Some tower CPU coolers use two fans. The front one pushes air into the fin stack and a rear fan pulls it through. This push–pull setup improves the efficiency of heat removal from the heatsink and can lower temperatures by a few degrees. You’ll find the same idea in the new generation of graphics cards from Asus and Gigabyte. Here, we look at how a fourth fan affects noise levels and temperatures on the Aorus GeForce RTX 5080 Master 16G.
Last week, we looked at the AORUS GeForce RTX 5080 Master 16G, a model at the top of Gigabyte’s air-cooled card offerings. What’s premium about this card are not only its features, including a large four-slot cooler and an LCD display, but also its accessories. Among other things, you’ll find a special rubber frame and a fourth fan that can be attached to the top of the card.
Gigabyte refers to this solution as “Screen Cooling Plus.” We have encountered Screen Cooling technology on Gigabyte products for nearly twenty years. The term “screen” does not refer to a display but is used more in the sense of a grille or mesh. It originally appeared on passively cooled graphics cards, where the open-pass-through fin stack allowed the card to be cooled by air flowing inside the case.
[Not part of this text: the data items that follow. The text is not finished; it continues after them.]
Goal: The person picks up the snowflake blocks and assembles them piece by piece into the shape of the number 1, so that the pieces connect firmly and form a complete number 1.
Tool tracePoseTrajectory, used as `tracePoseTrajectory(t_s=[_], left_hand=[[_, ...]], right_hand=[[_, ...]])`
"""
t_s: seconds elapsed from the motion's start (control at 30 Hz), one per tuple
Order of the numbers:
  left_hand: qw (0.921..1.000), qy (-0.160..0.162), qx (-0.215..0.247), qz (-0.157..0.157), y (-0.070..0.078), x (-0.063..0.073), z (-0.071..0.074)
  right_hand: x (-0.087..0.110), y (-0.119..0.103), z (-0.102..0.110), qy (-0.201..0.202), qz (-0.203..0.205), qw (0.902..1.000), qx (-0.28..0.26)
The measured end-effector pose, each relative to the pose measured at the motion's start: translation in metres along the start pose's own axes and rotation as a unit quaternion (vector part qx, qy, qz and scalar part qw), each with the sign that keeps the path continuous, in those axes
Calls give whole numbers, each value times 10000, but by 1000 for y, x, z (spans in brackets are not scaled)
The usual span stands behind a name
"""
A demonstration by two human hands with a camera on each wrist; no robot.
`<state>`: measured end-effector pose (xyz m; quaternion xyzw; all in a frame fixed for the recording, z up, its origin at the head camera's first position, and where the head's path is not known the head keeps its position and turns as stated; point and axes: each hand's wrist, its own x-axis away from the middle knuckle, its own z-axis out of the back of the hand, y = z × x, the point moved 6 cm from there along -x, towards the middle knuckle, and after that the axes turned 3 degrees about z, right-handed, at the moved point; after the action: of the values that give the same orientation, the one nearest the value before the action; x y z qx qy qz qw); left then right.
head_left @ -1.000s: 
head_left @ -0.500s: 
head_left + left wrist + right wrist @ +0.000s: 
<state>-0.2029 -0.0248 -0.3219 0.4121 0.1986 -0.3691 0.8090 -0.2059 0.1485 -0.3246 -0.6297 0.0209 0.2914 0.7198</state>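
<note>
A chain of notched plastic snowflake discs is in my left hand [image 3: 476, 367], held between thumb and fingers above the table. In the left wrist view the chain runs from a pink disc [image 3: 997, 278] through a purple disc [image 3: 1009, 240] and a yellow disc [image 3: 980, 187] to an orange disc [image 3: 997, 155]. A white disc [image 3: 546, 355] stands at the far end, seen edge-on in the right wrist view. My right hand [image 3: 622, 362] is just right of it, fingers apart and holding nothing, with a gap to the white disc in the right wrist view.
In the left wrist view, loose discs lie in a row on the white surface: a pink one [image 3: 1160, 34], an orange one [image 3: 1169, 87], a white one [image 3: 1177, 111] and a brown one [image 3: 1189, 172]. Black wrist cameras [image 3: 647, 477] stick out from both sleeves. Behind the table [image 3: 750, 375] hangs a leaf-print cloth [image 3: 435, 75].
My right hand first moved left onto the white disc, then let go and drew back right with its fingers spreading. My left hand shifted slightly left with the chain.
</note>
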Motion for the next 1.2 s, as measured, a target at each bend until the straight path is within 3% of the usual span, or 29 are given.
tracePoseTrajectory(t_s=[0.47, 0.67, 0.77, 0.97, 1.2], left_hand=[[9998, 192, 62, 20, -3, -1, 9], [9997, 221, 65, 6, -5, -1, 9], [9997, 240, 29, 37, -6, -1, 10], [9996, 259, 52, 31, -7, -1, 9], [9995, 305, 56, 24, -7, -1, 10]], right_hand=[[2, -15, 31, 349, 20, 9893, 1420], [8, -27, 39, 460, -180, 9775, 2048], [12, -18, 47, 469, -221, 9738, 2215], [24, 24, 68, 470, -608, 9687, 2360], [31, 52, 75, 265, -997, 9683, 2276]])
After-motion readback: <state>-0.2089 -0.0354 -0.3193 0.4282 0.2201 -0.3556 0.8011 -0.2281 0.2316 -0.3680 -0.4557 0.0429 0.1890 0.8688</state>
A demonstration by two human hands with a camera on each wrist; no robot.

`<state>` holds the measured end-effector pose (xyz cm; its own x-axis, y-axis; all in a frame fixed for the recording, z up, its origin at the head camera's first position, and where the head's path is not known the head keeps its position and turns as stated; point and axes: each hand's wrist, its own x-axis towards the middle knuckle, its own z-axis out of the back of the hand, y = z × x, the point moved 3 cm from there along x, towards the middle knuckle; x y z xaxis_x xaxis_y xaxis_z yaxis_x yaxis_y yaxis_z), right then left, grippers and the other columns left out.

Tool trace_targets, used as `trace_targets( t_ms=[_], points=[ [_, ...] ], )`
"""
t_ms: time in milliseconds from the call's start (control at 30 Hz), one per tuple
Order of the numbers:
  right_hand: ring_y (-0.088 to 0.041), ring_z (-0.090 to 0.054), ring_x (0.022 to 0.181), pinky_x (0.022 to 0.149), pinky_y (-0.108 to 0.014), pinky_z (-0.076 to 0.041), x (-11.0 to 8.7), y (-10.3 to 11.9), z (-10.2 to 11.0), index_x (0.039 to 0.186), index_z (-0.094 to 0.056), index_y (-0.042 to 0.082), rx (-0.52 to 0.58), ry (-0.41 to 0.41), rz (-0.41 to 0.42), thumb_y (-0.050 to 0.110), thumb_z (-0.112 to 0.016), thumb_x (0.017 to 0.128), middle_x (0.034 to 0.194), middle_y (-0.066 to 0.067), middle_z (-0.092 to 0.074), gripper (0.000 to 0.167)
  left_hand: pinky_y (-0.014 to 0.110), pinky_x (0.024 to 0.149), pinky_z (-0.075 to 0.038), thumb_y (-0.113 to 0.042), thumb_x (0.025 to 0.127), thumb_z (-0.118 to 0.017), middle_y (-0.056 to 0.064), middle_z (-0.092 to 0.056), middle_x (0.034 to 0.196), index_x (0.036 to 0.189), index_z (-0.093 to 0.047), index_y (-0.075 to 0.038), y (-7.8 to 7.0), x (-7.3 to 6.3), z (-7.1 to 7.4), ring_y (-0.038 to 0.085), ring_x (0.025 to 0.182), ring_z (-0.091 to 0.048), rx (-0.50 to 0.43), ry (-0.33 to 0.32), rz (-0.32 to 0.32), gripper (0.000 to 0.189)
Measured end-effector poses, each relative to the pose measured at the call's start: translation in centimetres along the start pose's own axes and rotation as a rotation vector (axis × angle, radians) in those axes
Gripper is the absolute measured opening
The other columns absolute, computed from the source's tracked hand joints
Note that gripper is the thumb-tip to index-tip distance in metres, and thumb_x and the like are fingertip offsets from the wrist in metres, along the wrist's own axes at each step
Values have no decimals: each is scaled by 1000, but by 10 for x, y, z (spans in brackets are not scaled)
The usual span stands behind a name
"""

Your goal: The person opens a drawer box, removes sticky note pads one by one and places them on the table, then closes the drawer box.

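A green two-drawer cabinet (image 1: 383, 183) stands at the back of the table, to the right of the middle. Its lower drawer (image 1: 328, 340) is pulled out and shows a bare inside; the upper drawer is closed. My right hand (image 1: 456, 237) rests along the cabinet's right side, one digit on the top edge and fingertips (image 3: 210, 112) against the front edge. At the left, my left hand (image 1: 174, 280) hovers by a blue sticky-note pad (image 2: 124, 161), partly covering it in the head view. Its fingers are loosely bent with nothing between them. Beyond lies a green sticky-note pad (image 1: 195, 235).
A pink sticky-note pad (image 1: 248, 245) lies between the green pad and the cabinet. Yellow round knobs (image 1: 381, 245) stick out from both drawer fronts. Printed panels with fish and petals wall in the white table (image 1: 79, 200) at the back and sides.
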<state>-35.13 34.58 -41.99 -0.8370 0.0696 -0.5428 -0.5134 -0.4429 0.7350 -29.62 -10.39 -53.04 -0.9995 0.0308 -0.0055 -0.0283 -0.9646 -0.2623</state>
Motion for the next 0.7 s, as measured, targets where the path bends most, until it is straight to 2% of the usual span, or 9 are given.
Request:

Modern high-performance cards can no longer be cooled passively due to their high power consumption. However, the shorter PCB of graphics cards allows for cooler designs where a large portion of the heatsink consists of an open-pass-through fin stack. Similar to CPU coolers, graphics card manufacturers began experimenting with mounting fans on both sides of the heatsink in a push-pull configuration. This increases both airflow and static pressure, which is intended to improve cooling efficiency.
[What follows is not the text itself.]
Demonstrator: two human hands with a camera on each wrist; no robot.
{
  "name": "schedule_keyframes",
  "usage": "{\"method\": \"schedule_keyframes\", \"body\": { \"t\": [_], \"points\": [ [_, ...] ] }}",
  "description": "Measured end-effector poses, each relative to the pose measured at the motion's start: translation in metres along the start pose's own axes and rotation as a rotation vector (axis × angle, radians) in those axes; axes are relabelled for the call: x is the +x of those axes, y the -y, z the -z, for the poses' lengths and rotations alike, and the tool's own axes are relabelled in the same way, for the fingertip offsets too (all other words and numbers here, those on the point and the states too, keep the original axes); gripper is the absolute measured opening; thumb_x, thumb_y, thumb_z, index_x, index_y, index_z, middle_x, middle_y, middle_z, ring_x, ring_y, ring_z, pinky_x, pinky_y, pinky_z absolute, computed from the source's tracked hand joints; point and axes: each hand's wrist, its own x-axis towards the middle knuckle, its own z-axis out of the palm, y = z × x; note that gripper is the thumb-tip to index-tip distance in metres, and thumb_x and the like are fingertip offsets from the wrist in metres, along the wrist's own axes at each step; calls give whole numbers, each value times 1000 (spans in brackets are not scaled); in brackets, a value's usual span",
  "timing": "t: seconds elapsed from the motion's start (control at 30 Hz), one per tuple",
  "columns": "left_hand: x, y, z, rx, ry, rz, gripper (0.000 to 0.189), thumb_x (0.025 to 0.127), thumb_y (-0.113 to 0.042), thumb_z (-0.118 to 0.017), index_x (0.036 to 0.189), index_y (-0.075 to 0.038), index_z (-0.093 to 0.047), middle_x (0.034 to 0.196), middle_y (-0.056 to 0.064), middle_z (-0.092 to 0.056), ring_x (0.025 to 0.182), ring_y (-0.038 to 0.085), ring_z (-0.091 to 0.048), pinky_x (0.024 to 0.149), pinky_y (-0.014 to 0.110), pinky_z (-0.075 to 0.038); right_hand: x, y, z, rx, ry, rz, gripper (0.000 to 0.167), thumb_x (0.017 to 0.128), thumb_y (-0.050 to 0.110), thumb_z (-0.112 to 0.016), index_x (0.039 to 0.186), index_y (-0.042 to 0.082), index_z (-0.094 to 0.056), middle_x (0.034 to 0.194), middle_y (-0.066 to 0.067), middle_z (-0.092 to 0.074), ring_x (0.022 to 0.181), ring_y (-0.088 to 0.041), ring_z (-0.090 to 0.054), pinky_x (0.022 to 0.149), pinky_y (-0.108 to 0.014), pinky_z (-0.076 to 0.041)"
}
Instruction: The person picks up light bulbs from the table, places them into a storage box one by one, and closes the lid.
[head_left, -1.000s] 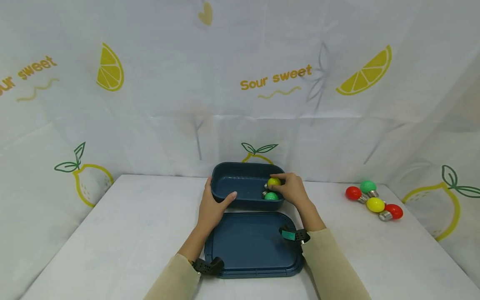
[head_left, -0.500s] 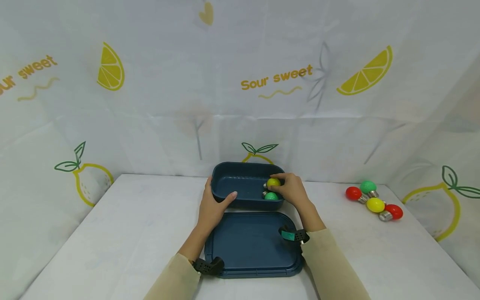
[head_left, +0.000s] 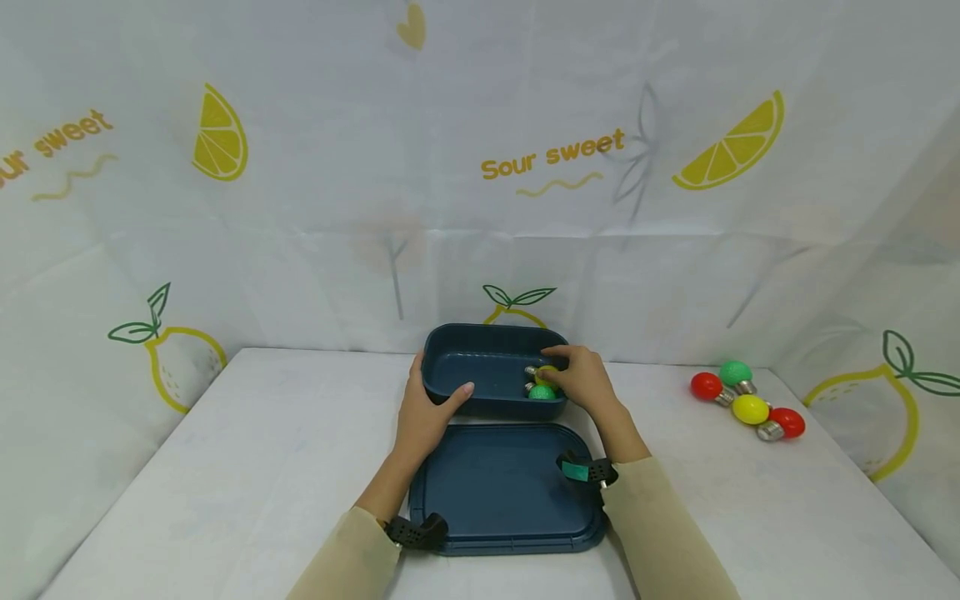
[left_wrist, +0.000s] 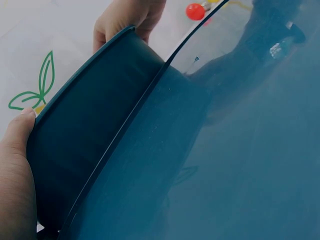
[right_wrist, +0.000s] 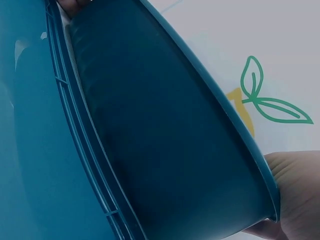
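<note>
A dark blue rectangular box (head_left: 480, 375) stands without its lid at the back of the table. My left hand (head_left: 423, 417) grips its left end, the thumb at the near rim and the fingers along the left side. Over the box's right end is my right hand (head_left: 583, 377), thumb and index finger apart. Below the index finger lies a yellow light bulb (head_left: 547, 376), partly hidden by the thumb. A green light bulb (head_left: 542, 392) lies beside it, nearer the front wall. The wrist views show mostly the box's outer wall (left_wrist: 95, 120); the bulbs inside are hidden there.
The flat blue lid (head_left: 510, 492) lies on the white tabletop (head_left: 300, 450) in front of the box, beneath the forearms. To the right, several red, yellow and green bulbs (head_left: 751, 409) lie grouped. A lemon-printed cloth (head_left: 337, 167) hangs behind the table.
The yellow bulb, earlier pinched in the right hand, has dropped slightly inside the box and the fingers have let it go. The left hand and box have stayed put.
</note>
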Motion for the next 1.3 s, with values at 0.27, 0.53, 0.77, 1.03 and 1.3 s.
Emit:
{"method": "schedule_keyframes", "body": {
  "t": [0.27,0.53,0.77,1.03,1.3],
  "points": [
    [-1,-1,-4,-11,21,0,107,86,-57,-74,164,-18,-12,169,9,-22,156,32,-25,122,62,-26,-5,-4,3,-8,-39,10,40,92,27,-74,128,9,-71,132,-20,-67,122,-41,-62,94,-53,-53],
    [1,-1,-9,-20,25,2,108,85,-56,-75,164,-17,-13,169,7,-23,156,31,-26,122,61,-26,-11,-2,12,6,-146,50,51,95,33,-71,137,5,-63,142,-23,-59,134,-43,-54,108,-59,-46],
    [1,-4,-17,-32,42,-2,107,85,-56,-75,164,-17,-13,170,8,-21,156,32,-24,122,62,-25,-27,-10,36,59,-228,63,54,96,35,-70,139,4,-61,144,-24,-57,133,-44,-53,105,-61,-47],
    [-2,0,-7,-10,22,12,107,86,-56,-74,164,-17,-12,168,12,-23,155,35,-27,120,64,-28,-45,-34,63,47,-428,158,47,93,26,-74,131,2,-65,135,-23,-64,127,-43,-58,100,-61,-50],
    [-2,0,2,4,29,24,109,85,-58,-74,164,-19,-10,169,11,-22,155,35,-26,120,64,-28,-76,-72,94,-45,-524,122,51,90,27,-77,131,-1,-64,137,-27,-61,128,-47,-55,101,-67,-45]
  ]
}}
In today’s article, we will focus on the practical impact that adding a second fan to the opposite side of the heatsink has on the card’s cooling. It won’t be entirely straightforward, because the fourth fan is not a standard part of the card but is supplied as an accessory. You will search in vain for a header on the card to plug it into, and the automatic speed regulation is similarly unresolved. Gigabyte avoided the problems associated with properly synchronizing and regulating two different fans in a stacked arrangement by leaving it up to the owner to figure out how to manage the fan speeds.
A silicone frame is included in the accessories for mounting the fan. The fan is attached to this frame.
I’ll admit, I didn’t know where to start. Finding the optimum by trial and error would have been tedious, so I opted for measurements in larger steps, combining measurements across the entire operating speed range of the cooler’s fans with the full operating speed range of the supplemental fan.
We will look at how different speed combinations affect the card’s overall noise levels and what influence this has on other operating characteristics. Before that, let’s just recap the card’s basic parameters, and then we’ll get started.
AORUS GeForce RTX 5080 MASTER 16G (GV-N5080AORUS M-16GD)
For this card, Gigabyte significantly increased the clock speed in the BIOS from the reference 2617 MHz to 2800 MHz. The power limit on both BIOS versions is set to the reference 360 W; it can be reduced by 31% to 250 W or increased by up to 25% to 450 W. The upper limit corresponds to the limit of the power adapter with three 8-pin connectors (but an additional up to 66 W on the +12V rail can be delivered to the card via the slot).
The card features a dual BIOS with Silent and Performance modes. The core settings of the card do not differ between them; the GPU and memory clocks, as well as the default power limits, are the same. The difference lies in the cooling curve settings. In Silent mode, the fans run at lower speeds at the same temperatures than in Performance mode. The GPU can run at slightly higher clock speeds at lower temperatures because clock speeds are usually limited by the chip’s power draw, which is, to some extent, dependent on its temperature.
GeForce cards typically have two headers reserved for fans, with separate regulation and RPM monitoring. The Gigabyte card has all three fan headers monitored and controlled independently in GPU-Z. Their speeds are synchronized under load, running at the same RPMs.
The parameters stored in the Silent BIOS are shown below.
We will record data using HWiNFO, which can extract the most information from the monitoring systems of most cards. You can see the list of sensors available for the tested card in the latest version of the application in the image below.
I will measure the operational properties on a different setup than in standard card tests. It is assembled from identical components, and the BIOS and Windows settings are also the same, but the measured values (e.g., total system power consumption) may not be directly comparable due to component variances; they might differ slightly.